_YOUR ASSIGNMENT_.
Everything in the records below from the line containing "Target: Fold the" through the line containing "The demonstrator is" is to be reproduced exactly, those two lines included; no picture is to be copied.

_DATA TO EXAMINE_.
[Start of section]
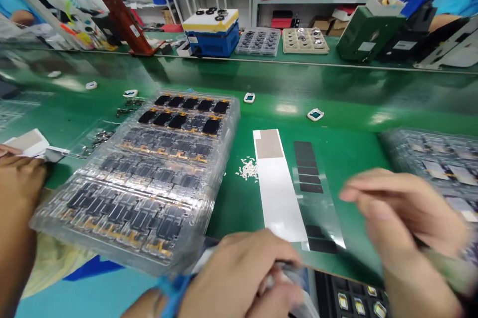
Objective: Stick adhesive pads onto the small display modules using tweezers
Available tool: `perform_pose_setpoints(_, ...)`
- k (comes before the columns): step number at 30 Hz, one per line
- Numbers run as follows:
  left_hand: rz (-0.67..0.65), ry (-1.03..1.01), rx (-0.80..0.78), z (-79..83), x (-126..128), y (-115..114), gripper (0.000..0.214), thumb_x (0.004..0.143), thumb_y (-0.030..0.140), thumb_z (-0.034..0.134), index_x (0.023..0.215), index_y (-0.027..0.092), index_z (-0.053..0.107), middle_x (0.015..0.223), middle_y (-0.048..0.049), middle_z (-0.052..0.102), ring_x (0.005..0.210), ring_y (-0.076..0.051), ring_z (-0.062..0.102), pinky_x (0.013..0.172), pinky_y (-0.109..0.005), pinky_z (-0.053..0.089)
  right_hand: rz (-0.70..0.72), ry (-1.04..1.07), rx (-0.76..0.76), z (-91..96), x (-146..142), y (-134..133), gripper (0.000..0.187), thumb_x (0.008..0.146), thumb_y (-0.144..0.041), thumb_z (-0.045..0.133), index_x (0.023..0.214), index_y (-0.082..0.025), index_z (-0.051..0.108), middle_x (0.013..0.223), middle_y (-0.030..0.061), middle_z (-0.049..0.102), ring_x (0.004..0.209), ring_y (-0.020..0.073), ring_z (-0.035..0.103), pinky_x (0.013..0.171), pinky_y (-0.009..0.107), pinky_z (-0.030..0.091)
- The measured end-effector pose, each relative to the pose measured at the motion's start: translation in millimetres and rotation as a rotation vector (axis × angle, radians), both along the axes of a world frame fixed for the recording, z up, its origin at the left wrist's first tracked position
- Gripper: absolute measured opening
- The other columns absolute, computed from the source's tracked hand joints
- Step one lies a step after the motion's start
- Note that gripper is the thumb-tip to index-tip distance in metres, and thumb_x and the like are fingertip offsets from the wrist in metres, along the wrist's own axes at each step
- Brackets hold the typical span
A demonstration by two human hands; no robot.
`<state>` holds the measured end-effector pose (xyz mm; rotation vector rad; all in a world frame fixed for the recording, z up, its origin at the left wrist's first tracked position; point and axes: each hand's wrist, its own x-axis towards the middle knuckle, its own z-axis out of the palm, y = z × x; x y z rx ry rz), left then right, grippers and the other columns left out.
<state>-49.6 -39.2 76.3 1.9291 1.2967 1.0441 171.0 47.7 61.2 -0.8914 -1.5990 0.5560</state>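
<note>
My left hand [239,275], with a blue band at the wrist, is low in the middle, by the near bench edge. Its fingers are curled round a small part-clear, part-dark thing [289,270], mostly hidden and not clear enough to name. My right hand [407,228] hangs over the right side of the bench, blurred. Its thumb and fingers are drawn together; what they hold, if anything, cannot be made out. Between the hands lie a white backing sheet [282,198] with a beige patch and a clear strip [328,208] bearing dark rectangular stickers.
Stacked clear trays [164,178] of small screen parts stand left of centre. Small white bits [247,168] lie beside the sheet. Another tray stack [440,158] is at right, a black tray [347,298] below. White-rimmed parts [315,114] sit farther back. A co-worker's hand [20,173] works at left.
</note>
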Motion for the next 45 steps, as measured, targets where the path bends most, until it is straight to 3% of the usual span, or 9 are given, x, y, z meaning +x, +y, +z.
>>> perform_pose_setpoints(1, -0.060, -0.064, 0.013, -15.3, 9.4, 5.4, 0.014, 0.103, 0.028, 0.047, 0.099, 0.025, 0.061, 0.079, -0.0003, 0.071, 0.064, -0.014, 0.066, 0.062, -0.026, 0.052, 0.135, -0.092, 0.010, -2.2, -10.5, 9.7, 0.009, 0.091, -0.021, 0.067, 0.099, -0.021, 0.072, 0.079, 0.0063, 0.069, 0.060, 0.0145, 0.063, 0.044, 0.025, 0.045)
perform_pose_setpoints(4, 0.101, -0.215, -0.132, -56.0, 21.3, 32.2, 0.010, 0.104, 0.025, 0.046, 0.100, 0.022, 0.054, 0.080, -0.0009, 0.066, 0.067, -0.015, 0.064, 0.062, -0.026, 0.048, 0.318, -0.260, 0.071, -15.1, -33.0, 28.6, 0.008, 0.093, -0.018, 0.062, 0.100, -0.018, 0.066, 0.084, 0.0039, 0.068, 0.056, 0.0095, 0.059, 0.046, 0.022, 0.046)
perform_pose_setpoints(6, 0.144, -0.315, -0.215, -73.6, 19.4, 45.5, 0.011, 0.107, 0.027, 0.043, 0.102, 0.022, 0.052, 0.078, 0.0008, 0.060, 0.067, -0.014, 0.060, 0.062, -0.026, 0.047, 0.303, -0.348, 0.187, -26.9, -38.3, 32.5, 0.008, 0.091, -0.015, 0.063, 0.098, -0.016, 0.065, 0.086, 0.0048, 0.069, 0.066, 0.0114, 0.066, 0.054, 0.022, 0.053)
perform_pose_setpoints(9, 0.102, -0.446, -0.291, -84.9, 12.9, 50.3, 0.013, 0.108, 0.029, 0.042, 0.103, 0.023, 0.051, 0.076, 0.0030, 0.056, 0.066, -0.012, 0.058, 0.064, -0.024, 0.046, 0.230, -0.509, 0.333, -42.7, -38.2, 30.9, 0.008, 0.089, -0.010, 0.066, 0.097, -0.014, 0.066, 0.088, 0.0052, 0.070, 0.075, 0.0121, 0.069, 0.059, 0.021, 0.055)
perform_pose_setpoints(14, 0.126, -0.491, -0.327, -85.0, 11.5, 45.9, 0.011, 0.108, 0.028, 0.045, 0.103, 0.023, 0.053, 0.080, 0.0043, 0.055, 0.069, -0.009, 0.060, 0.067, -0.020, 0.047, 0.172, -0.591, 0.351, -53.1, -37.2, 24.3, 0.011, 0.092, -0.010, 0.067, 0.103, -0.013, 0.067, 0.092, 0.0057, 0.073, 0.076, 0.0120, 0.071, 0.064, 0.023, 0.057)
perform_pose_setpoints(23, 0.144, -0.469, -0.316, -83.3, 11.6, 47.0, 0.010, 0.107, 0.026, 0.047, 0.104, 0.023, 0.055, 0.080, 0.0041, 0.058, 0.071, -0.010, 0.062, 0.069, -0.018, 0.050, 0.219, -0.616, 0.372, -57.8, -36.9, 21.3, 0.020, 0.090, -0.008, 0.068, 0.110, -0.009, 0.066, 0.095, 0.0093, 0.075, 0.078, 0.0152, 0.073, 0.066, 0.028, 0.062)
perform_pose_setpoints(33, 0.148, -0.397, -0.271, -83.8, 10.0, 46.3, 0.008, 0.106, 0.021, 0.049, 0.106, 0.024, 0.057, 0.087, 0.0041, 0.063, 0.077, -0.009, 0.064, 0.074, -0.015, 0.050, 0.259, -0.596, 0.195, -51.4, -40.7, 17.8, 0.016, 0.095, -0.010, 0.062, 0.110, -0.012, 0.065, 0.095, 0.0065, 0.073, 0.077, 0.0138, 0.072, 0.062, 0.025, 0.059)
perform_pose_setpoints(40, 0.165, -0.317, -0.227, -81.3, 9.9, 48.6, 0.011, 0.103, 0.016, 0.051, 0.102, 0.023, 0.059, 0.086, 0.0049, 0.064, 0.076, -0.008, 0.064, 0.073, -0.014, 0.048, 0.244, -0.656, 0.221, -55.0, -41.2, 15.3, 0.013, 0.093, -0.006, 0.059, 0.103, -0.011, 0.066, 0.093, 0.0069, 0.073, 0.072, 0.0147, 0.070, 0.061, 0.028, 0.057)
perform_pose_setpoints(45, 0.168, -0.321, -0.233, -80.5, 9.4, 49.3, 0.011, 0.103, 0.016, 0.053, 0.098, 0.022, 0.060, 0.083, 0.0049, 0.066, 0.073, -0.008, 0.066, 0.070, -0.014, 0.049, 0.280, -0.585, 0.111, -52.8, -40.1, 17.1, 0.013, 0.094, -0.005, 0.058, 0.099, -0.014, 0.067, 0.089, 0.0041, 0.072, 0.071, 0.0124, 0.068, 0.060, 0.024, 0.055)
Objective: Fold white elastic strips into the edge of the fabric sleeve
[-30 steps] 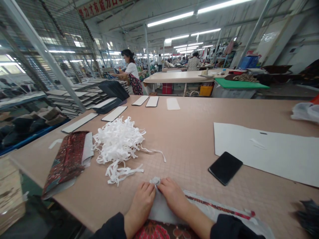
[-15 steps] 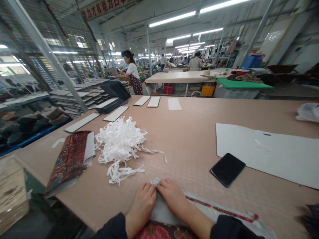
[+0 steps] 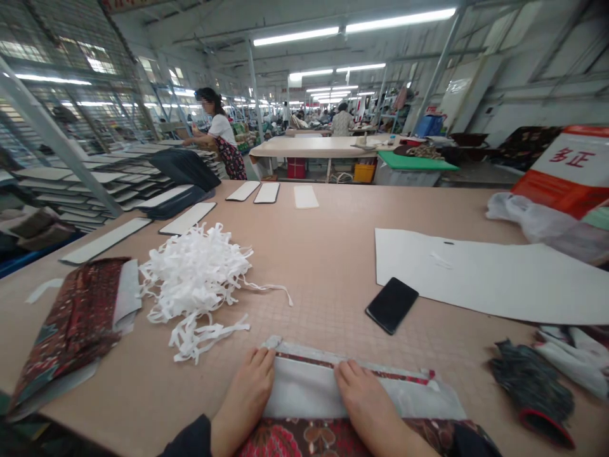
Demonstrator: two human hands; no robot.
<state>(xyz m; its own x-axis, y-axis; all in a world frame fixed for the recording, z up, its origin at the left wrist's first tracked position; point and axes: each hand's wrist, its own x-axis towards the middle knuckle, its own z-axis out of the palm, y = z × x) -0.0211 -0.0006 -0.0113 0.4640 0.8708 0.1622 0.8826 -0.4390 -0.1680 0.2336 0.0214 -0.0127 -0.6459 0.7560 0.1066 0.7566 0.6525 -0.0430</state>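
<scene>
A piece of red-brown patterned fabric [image 3: 297, 438] with a pale grey backing [image 3: 304, 387] lies at the table's near edge. Along its far side runs a narrow folded edge [image 3: 328, 362] showing a strip of the pattern. At the left end of that edge, my left hand [image 3: 247, 387] has its fingers closed on the fabric corner. My right hand [image 3: 364, 393] sits farther along the fold, fingertips together and bent onto it. Both thumbs are mostly hidden. Ahead and to the left is a heap of white fabric strips [image 3: 195, 273].
Another patterned fabric piece [image 3: 71, 317] lies left. On the right are a black phone [image 3: 392, 304], a large white panel [image 3: 476, 279], a dark fuzzy glove-like thing [image 3: 530, 381] with red trim and a plastic bag [image 3: 547, 222]. A co-worker [image 3: 221, 133] stands beyond stacked panels.
My right hand has moved right along the folded edge, away from my left hand, uncovering more of the backing. My left hand stays at the corner. The view has turned right.
</scene>
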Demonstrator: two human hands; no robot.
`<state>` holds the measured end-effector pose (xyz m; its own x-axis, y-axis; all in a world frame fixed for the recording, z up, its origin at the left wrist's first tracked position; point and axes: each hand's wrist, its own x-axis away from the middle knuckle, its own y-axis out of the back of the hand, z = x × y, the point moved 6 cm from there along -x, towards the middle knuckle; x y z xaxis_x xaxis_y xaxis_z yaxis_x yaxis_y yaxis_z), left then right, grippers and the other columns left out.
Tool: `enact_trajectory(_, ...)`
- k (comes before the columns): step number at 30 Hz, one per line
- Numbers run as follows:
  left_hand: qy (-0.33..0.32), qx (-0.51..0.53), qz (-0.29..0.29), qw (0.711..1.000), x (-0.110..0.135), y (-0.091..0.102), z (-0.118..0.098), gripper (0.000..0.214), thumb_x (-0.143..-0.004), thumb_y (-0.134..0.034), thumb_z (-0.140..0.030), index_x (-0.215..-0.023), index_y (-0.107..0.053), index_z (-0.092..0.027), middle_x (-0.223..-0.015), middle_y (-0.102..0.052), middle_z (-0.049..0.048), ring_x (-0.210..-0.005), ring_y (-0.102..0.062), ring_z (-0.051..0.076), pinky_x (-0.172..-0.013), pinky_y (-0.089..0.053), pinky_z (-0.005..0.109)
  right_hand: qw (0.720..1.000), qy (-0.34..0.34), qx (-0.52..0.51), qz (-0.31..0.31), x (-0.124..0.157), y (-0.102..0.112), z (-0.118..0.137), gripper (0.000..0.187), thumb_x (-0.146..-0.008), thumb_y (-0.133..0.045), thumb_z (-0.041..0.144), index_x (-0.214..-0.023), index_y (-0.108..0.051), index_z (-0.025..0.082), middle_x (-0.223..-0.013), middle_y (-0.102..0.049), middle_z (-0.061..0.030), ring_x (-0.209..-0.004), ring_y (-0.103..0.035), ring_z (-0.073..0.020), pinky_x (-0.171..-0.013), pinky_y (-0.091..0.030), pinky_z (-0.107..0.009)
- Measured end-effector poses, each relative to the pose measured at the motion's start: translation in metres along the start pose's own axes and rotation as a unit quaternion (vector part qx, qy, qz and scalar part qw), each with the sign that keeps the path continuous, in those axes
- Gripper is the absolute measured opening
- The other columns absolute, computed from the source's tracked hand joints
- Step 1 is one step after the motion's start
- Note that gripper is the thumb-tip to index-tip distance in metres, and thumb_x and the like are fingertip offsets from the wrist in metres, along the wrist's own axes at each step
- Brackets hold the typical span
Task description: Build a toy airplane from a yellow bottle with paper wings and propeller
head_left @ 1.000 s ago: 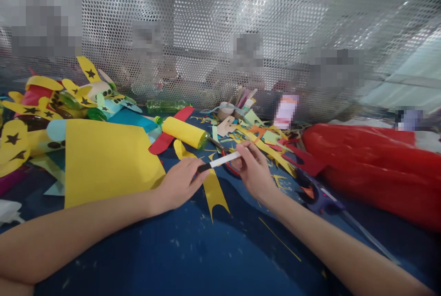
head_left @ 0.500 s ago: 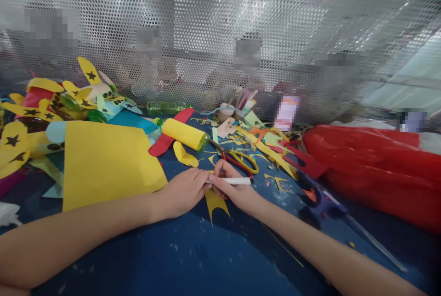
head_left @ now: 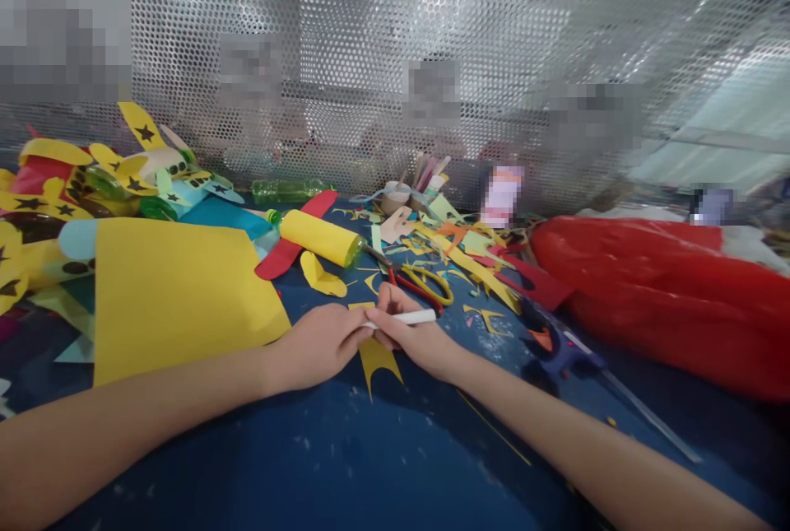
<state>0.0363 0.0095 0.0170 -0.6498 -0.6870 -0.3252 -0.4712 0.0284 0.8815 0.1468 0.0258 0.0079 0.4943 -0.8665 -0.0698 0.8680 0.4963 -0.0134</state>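
Note:
In my right hand is a slim white pen, pinched between thumb and fingers and slanting with its near end toward my left hand. My left hand meets the right one, its fingers pressed together; what they hold, if anything, is hidden. A yellow paper piece with curved cut edges lies beneath both hands on the blue table. Just beyond them are scissors with red and yellow handles. A folded yellow paper shape lies behind my left hand.
A green bottle wrapped in yellow paper lies behind my hands. To the left are a large yellow sheet and several paper-decorated bottles. On the right are paper scraps, a purple glue gun and a red plastic bag. Perforated sheeting stands behind.
The view has shifted slightly, so the table things sit a little further left. My hands stay together over the yellow paper piece; the white pen tilts up slightly more.

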Motion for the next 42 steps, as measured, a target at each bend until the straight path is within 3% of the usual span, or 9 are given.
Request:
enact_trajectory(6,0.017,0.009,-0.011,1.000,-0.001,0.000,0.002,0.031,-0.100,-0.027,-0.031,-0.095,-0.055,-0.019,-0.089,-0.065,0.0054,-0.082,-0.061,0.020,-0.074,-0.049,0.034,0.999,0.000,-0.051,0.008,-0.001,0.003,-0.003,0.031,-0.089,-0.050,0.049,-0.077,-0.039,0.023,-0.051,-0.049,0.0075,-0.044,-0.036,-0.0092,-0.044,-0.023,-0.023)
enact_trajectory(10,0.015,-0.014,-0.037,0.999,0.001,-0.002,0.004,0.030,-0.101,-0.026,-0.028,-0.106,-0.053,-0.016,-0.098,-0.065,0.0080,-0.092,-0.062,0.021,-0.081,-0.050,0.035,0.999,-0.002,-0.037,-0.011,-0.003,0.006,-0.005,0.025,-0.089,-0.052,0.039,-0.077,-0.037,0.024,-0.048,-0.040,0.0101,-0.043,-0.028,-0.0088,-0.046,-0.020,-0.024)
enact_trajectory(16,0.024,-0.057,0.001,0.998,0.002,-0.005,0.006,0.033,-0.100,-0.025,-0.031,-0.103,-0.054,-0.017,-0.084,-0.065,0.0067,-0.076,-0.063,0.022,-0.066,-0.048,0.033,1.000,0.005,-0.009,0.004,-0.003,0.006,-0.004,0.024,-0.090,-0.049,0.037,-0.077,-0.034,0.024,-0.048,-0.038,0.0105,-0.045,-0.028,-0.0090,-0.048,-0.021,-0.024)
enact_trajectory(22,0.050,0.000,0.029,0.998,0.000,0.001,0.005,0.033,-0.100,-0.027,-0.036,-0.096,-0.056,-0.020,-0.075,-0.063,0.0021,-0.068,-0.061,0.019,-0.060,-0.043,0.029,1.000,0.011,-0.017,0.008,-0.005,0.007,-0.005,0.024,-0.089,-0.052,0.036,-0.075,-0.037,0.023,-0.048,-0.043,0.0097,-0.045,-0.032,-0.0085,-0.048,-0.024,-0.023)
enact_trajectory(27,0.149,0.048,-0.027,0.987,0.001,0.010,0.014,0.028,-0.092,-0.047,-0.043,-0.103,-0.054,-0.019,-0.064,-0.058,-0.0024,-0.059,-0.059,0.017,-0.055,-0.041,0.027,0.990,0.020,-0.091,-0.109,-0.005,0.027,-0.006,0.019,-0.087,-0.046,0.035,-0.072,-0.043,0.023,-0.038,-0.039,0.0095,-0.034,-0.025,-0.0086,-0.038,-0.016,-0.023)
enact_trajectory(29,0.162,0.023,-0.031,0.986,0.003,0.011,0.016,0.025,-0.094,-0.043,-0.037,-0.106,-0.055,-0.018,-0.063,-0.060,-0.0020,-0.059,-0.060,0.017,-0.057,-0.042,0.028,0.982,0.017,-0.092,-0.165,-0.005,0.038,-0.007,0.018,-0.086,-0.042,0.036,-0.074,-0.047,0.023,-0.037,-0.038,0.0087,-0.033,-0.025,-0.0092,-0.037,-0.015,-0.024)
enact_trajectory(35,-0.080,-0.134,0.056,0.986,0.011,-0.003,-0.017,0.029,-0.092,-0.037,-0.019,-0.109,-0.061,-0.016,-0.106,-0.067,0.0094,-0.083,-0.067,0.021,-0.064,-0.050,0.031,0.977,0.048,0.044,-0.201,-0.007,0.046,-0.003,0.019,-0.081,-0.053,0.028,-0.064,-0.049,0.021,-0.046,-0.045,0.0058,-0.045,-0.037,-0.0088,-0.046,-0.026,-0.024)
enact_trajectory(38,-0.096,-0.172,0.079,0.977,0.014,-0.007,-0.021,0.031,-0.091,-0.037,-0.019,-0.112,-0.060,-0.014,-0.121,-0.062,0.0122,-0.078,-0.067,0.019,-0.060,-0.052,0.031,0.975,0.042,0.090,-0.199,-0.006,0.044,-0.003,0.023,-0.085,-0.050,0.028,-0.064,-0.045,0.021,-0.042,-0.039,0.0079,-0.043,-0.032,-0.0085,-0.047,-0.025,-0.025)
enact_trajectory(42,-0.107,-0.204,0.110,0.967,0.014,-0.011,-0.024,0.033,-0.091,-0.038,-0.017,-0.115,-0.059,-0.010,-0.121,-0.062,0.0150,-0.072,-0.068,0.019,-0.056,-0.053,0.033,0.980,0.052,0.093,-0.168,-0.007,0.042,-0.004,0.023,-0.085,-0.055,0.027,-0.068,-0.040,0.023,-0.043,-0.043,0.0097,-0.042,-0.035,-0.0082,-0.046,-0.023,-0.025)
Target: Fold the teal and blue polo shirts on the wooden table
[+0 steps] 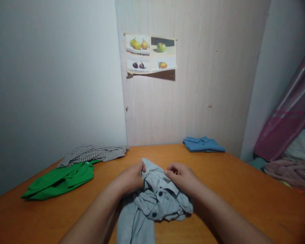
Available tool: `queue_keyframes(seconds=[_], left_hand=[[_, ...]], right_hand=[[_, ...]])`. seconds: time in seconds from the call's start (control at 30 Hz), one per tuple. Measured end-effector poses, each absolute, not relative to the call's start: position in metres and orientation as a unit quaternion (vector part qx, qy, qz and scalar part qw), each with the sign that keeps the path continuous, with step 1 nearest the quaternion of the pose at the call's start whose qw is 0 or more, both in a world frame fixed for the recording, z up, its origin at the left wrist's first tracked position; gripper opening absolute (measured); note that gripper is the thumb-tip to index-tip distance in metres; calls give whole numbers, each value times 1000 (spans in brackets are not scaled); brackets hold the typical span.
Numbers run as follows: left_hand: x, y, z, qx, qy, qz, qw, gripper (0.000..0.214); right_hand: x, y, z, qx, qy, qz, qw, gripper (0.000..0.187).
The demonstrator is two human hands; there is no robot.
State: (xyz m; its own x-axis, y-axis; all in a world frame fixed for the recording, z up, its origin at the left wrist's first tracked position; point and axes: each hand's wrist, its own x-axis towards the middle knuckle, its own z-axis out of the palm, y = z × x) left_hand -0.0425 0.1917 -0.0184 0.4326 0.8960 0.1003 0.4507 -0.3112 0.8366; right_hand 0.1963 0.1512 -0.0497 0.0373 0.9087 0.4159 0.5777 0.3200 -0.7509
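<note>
A crumpled light grey shirt [165,203] with dark buttons lies at the front of the table, one part of it hanging down toward the bottom of the view. My left hand [133,178] is closed on the shirt's upper left edge, its fingers partly hidden in the cloth. On the other side, my right hand [180,174] is curled with thumb and forefinger pinching the cloth near the top right. Between the two hands the fabric is bunched and slightly raised.
On the left of the orange table [231,189] lie a green garment [61,179] and a striped garment [94,154]. A folded blue shirt [204,145] rests at the back right. A fruit picture sheet [150,54] hangs on the wall. Pink fabric [284,115] drapes at far right.
</note>
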Motion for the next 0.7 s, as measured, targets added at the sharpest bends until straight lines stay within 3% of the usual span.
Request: queue_keyframes(seconds=[0.1, 0.2, 0.33, 0.4, 0.53, 0.7], left_hand=[[-44, 187, -8, 811, 482, 212, 254, 47], [-43, 188, -3, 823, 499, 181, 201, 39], [-45, 198, -6, 823, 504, 209, 158, 41], [-46, 202, -9, 817, 510, 222, 150, 36], [-48, 206, -13, 793, 539, 257, 120, 16], [-48, 206, -12, 762, 565, 291, 125, 27]], right_hand=[[204, 153, -53, -612, -678, 180, 366, 41], [210, 155, -56, -659, -663, 175, 310, 54], [213, 165, -69, -669, -646, 207, 304, 42], [211, 169, -72, -644, -649, 224, 337, 39], [207, 167, -63, -564, -639, 177, 493, 39], [203, 156, -46, -501, -596, 147, 610, 37]])
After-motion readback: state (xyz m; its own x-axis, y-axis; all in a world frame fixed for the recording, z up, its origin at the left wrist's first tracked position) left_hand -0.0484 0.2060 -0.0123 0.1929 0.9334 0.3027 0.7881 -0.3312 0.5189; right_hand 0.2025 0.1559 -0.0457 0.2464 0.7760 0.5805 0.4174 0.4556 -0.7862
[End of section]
_REPLY_.
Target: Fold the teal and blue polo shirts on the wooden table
[+0 steps] 
Available tool: `queue_keyframes(seconds=[_], left_hand=[[_, ...]], right_hand=[[_, ...]])`. seconds: time in seconds from the call's start (control at 30 Hz), one per tuple. Measured end-effector poses, each absolute, not relative to the call's start: position in metres and orientation as a unit quaternion (vector part qx, qy, qz and scalar part qw), each with the sign that keeps the path continuous, with step 1 nearest the quaternion of the pose at the call's start whose qw is 0 or more, both in a world frame fixed for the recording, z up, its origin at the left wrist's first tracked position; gripper opening absolute (measured); note that gripper is the thumb-tip to index-tip distance in metres; calls give whole numbers, each value times 1000 (spans in brackets are not scaled); brackets hold the typical span.
Numbers run as follows: left_hand: x, y, z, qx, qy, qz, qw, gripper (0.000..0.214); right_hand: x, y, z, qx, qy, qz, qw, gripper (0.000..0.187).
The demonstrator is two human hands; there is no robot.

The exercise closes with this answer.